▸ PROBLEM DESCRIPTION:
Quote the entries word for word. Omit the pictures.

(Beginning of PROVIDED MATERIAL)

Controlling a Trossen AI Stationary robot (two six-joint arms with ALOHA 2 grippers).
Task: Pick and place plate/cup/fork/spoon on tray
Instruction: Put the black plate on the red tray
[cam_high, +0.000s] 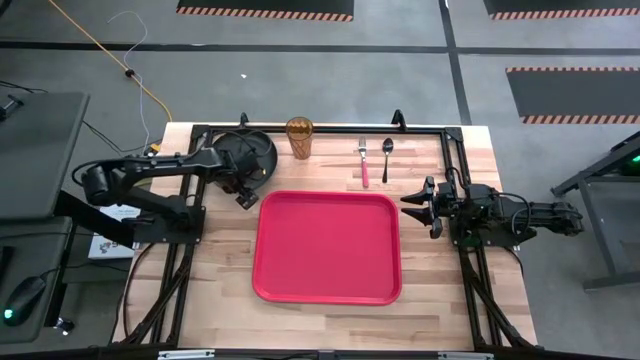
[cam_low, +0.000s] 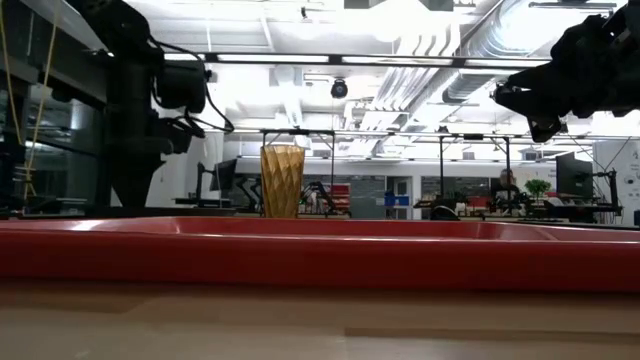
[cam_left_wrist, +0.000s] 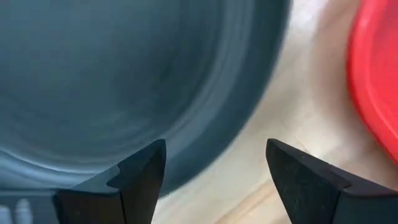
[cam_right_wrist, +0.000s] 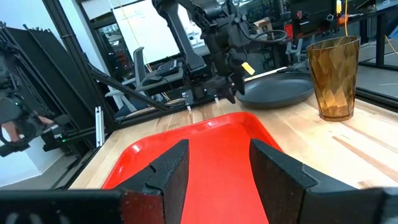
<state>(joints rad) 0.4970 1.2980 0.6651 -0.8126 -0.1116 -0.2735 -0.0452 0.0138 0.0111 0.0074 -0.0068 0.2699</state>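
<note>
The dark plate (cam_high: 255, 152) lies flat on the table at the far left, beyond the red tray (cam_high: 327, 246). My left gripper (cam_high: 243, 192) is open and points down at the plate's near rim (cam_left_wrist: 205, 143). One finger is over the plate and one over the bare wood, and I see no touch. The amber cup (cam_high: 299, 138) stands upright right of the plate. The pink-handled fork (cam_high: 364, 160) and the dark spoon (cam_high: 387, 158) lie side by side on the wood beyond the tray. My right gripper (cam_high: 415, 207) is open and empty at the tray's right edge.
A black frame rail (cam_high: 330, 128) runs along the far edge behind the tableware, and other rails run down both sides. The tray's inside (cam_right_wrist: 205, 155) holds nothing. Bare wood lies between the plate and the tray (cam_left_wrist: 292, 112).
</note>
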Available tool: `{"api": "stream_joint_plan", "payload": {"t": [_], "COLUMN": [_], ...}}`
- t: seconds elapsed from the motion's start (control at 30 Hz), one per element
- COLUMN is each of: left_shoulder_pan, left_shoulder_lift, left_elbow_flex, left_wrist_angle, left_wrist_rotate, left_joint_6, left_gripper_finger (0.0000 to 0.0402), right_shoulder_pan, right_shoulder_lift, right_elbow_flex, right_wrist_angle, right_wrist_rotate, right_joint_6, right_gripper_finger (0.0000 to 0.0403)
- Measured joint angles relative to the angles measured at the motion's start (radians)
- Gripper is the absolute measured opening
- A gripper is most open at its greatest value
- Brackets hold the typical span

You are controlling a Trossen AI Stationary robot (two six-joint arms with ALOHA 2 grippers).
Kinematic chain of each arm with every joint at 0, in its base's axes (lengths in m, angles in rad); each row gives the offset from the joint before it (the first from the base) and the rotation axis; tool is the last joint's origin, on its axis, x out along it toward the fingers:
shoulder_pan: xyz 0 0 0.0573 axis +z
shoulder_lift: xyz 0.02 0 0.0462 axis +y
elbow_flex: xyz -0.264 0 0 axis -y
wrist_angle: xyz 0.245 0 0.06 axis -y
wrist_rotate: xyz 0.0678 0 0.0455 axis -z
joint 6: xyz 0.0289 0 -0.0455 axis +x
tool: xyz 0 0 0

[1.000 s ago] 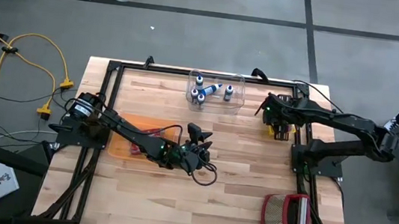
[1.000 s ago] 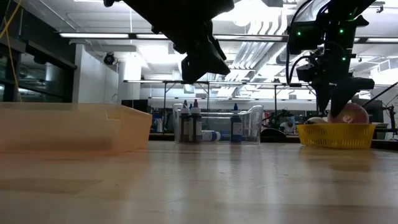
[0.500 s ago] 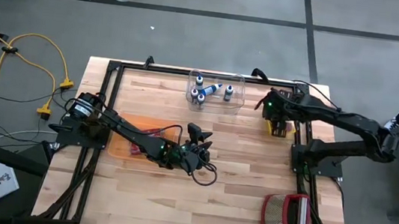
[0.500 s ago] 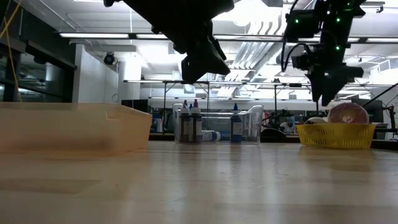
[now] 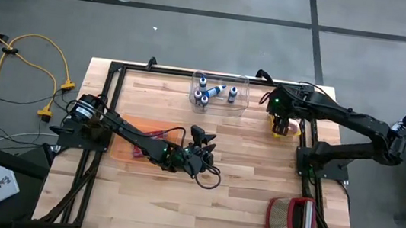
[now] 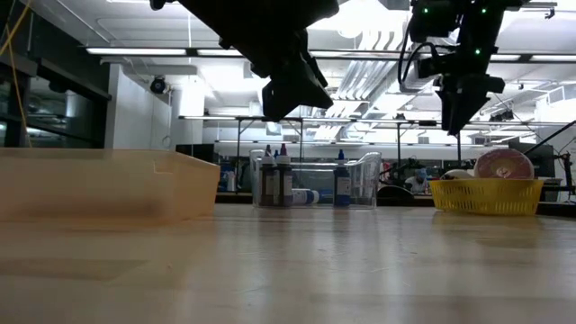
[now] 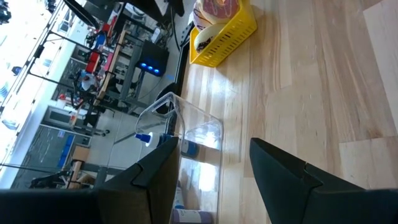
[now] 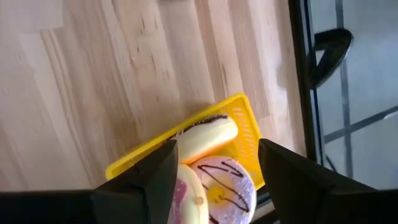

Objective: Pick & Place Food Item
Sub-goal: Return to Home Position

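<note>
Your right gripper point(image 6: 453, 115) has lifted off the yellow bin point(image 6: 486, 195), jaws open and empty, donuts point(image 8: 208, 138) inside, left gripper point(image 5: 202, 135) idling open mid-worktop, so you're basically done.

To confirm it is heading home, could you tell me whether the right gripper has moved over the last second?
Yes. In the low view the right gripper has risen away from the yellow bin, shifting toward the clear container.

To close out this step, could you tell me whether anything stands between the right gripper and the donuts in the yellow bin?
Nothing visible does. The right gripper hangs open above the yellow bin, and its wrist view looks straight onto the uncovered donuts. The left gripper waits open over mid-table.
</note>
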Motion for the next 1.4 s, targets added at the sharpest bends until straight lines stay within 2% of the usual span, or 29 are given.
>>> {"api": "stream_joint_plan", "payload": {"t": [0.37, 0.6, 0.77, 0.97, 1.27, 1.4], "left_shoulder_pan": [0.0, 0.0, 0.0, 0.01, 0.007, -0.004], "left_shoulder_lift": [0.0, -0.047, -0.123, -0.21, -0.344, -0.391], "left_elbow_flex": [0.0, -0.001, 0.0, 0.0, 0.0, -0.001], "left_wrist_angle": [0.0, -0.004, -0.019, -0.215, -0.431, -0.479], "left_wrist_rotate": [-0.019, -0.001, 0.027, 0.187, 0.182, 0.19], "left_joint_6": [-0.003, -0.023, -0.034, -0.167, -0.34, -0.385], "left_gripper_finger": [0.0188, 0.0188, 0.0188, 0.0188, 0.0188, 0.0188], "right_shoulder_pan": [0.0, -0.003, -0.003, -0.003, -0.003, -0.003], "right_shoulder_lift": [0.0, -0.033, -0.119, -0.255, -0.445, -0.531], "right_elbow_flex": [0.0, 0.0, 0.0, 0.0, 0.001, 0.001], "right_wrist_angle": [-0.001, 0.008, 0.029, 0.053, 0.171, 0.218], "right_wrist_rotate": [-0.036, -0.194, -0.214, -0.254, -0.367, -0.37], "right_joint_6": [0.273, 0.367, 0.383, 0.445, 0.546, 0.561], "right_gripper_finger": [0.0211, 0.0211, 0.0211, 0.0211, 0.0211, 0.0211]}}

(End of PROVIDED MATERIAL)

▸ WRITTEN SOLUTION:
Controlling a Trossen AI Stationary robot (two six-joint arms with ALOHA 2 grippers).
Task: Pick and place plate/cup/fork/spoon on tray
Instruction: Put the black plate on the red tray
[cam_high, +0.000s] 
[cam_low, +0.000s] 
[cam_left_wrist, +0.000s] 
[cam_right_wrist, +0.000s] 
<state>(joints rad) 0.4970 1.2980 0.6651 -0.8126 -0.1116 -0.2735 -0.0452 0.0138 0.0111 0.0074 -0.0068 0.2699</state>
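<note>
The dark plate (cam_high: 255, 152) lies flat on the table at the far left, beyond the red tray (cam_high: 327, 246). My left gripper (cam_high: 243, 192) is open and points down at the plate's near rim (cam_left_wrist: 205, 143). One finger is over the plate and one over the bare wood, and I see no touch. The amber cup (cam_high: 299, 138) stands upright right of the plate. The pink-handled fork (cam_high: 364, 160) and the dark spoon (cam_high: 387, 158) lie side by side on the wood beyond the tray. My right gripper (cam_high: 415, 207) is open and empty at the tray's right edge.
A black frame rail (cam_high: 330, 128) runs along the far edge behind the tableware, and other rails run down both sides. The tray's inside (cam_right_wrist: 205, 155) holds nothing. Bare wood lies between the plate and the tray (cam_left_wrist: 292, 112).
</note>
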Available tool: `{"api": "stream_joint_plan", "payload": {"t": [_], "COLUMN": [_], ...}}`
- t: seconds elapsed from the motion's start (control at 30 Hz), one per element
- COLUMN is each of: left_shoulder_pan, left_shoulder_lift, left_elbow_flex, left_wrist_angle, left_wrist_rotate, left_joint_6, left_gripper_finger (0.0000 to 0.0402), right_shoulder_pan, right_shoulder_lift, right_elbow_flex, right_wrist_angle, right_wrist_rotate, right_joint_6, right_gripper_finger (0.0000 to 0.0403)
- Measured joint angles relative to the angles measured at the motion's start (radians)
- Gripper is the absolute measured opening
- A gripper is most open at its greatest value
- Brackets hold the typical span

You are controlling a Trossen AI Stationary robot (two six-joint arms with ALOHA 2 grippers).
Kinematic chain of each arm with every joint at 0, in its base's axes (lengths in m, angles in rad); each row gives the offset from the joint before it (the first from the base) and the rotation axis; tool is the last joint's origin, on its axis, x out along it toward the fingers:
shoulder_pan: xyz 0 0 0.0573 axis +z
shoulder_lift: xyz 0.02 0 0.0462 axis +y
elbow_flex: xyz -0.264 0 0 axis -y
wrist_angle: xyz 0.245 0 0.06 axis -y
wrist_rotate: xyz 0.0678 0 0.0455 axis -z
joint 6: xyz 0.0289 0 -0.0455 axis +x
tool: xyz 0 0 0

[1.000 s ago] 
[1.000 s ago] 
[0.500 s ago] 
[0.500 s ago] 
[now] 
[now] 
[now] 
[now] 

Objective: Pick & Place Food Item
Sub-goal: Return to Home Position

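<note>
Your right gripper point(image 6: 453, 115) has lifted off the yellow bin point(image 6: 486, 195), jaws open and empty, donuts point(image 8: 208, 138) inside, left gripper point(image 5: 202, 135) idling open mid-worktop, so you're basically done.

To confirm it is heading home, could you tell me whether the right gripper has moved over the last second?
Yes. In the low view the right gripper has risen away from the yellow bin, shifting toward the clear container.

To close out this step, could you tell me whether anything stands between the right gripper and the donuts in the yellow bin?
Nothing visible does. The right gripper hangs open above the yellow bin, and its wrist view looks straight onto the uncovered donuts. The left gripper waits open over mid-table.
</note>
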Motion for the next 1.4 s, targets added at the sharpest bends until straight lines stay within 2% of the usual span, or 29 are given.
>>> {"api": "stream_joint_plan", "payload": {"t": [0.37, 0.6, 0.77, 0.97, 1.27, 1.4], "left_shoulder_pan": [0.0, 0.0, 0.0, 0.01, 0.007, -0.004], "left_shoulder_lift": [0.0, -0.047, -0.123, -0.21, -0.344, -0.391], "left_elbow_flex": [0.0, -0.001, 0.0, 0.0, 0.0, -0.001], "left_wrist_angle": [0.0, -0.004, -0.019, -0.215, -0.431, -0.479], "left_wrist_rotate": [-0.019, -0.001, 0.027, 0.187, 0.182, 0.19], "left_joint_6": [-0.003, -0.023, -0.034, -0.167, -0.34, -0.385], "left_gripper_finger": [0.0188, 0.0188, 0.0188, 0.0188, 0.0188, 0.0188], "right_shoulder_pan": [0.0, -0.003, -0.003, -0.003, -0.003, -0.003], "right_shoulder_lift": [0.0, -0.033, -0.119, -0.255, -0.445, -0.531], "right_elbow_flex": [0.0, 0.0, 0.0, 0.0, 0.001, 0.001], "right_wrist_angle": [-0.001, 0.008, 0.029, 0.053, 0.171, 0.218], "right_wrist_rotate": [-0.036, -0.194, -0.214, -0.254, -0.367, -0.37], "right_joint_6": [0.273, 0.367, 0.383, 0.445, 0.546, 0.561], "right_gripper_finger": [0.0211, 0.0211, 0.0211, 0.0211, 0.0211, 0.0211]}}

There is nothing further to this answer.